[Source data]

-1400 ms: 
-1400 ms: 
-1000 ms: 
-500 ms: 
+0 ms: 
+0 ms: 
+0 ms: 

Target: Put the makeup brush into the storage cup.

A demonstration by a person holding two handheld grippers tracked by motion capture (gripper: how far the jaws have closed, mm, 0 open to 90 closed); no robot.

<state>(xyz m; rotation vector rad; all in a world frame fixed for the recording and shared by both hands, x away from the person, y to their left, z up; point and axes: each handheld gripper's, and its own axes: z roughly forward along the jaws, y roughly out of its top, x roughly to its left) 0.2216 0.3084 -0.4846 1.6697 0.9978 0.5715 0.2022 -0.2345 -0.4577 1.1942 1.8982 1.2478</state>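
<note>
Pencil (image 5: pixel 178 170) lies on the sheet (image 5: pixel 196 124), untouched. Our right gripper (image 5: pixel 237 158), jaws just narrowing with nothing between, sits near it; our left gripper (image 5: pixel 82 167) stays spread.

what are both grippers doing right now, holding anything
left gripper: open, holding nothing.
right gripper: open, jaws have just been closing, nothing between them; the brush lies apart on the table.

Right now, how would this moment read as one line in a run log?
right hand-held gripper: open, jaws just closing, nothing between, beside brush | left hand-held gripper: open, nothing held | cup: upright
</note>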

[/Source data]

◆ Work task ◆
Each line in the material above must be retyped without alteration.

◆ Result of the task ◆
-1400 ms: 
-1400 ms: 
-1000 ms: 
-500 ms: 
+0 ms: 
+0 ms: 
+0 ms: 

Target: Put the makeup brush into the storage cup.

A demonstration by a person holding two handheld grippers tracked by motion capture (gripper: how far the jaws have closed, mm, 0 open to 90 closed); no robot.

<state>(xyz m; rotation vector rad; all in a world frame fixed for the recording and shared by both hands, x away from the person, y to their left, z up; point and axes: each handheld gripper's, and its own axes: z roughly forward along the jaws, y roughly out of its top, x roughly to its left) 0.2216 0.3084 -0.4846 1.6697 0.9978 0.5715 0.2022 -0.2345 -0.4577 1.1942 1.8982 1.2478</state>
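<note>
Pencil (image 5: pixel 178 170) lies on the sheet (image 5: pixel 196 124), untouched. Our right gripper (image 5: pixel 237 158), jaws just narrowing with nothing between, sits near it; our left gripper (image 5: pixel 82 167) stays spread.

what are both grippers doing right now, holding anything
left gripper: open, holding nothing.
right gripper: open, jaws have just been closing, nothing between them; the brush lies apart on the table.

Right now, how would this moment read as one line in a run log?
right hand-held gripper: open, jaws just closing, nothing between, beside brush | left hand-held gripper: open, nothing held | cup: upright
</note>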

The response to this exercise has been given in full.